Esta vez el diario El Nuevo Herald, de Miami, dijo que la acción legal iniciada en Washington "podría decidir el destino" de los viajeros ilegales del Buick a partir de una moción de emergencia presentada por abogados para tratar de impedir la repatriación de las 11 personas interceptadas en alta mar y "revisar los procedimientos seguidos ante las solicitudes de refugio político".

La petición fue presentada el jueves ante un tribunal federal de Miami, y solicita al juez Federico Moreno que expida una orden urgente para detener la deportación de los cubanos hasta que no se emita una decisión judicial sobre el caso, dijo el Herald.

Mientras tanto, y según los datos públicos hasta el momento de escribirse estas líneas, los 11 indocumentados cubanos estaban retenidos en un escampavías del Servicio Guardacostas. El Buick fue hundido por los guardacostas.

La afirmación clave de la demanda judicial que señala la intención de "revisar la política seguida en las entrevistas que se conducen en alta mar para determinar el "miedo creíble de persecución" si la persona es retornada a su país de origen", es uno de los elementos cubanoamericanos para oponerse a los acuerdos migratorios cubano-norteamericanos.

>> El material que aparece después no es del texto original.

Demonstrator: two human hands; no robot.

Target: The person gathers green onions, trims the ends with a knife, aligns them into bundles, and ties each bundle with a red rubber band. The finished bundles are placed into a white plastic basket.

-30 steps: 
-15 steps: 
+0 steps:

El juez Moreno fijó una audiencia para la tarde de este viernes con el fin de "ventilar la petición".

Díaz Balart, por su parte, envió una carta al subsecretario de Estado para asuntos hemisféricos, Roger Noriega, para interceder por los "carronautas", tal como han sido bautizados ahora.

Noriega es uno de los funcionarios del gobierno de George W. Bush que más ha atacado a Cuba en las últimas semanas.

El legislador -un anticastrista extremista- pidió a Noriega una acción inmediata "para asegurar que la familia Grass no sea repatriada", y que "al menos sean llevados a (la base naval estadounidense de) Guantánamo como refugiados", dijo el Herald.

Pese a su enfática línea anticubana, la administración Bush ha expuesto frecuentemente en las últimas semanas su decisión de mantener los acuerdos migratorios con Cuba, a los cuales ve como un elemento fundamental en la protección de sus costas.

Sin embargo, Washington suspendió la más reciente ronda de análisis de la marcha de esos convenios que debieron celebrar ambos gobiernos.

Esa decisión fue relacionada con la intención de Bush de aliviar cualquier tensión con los cubanoamericanos anticastristas extremistas, a los que necesita para su reelección en los comicios presidenciales de noviembre próximo.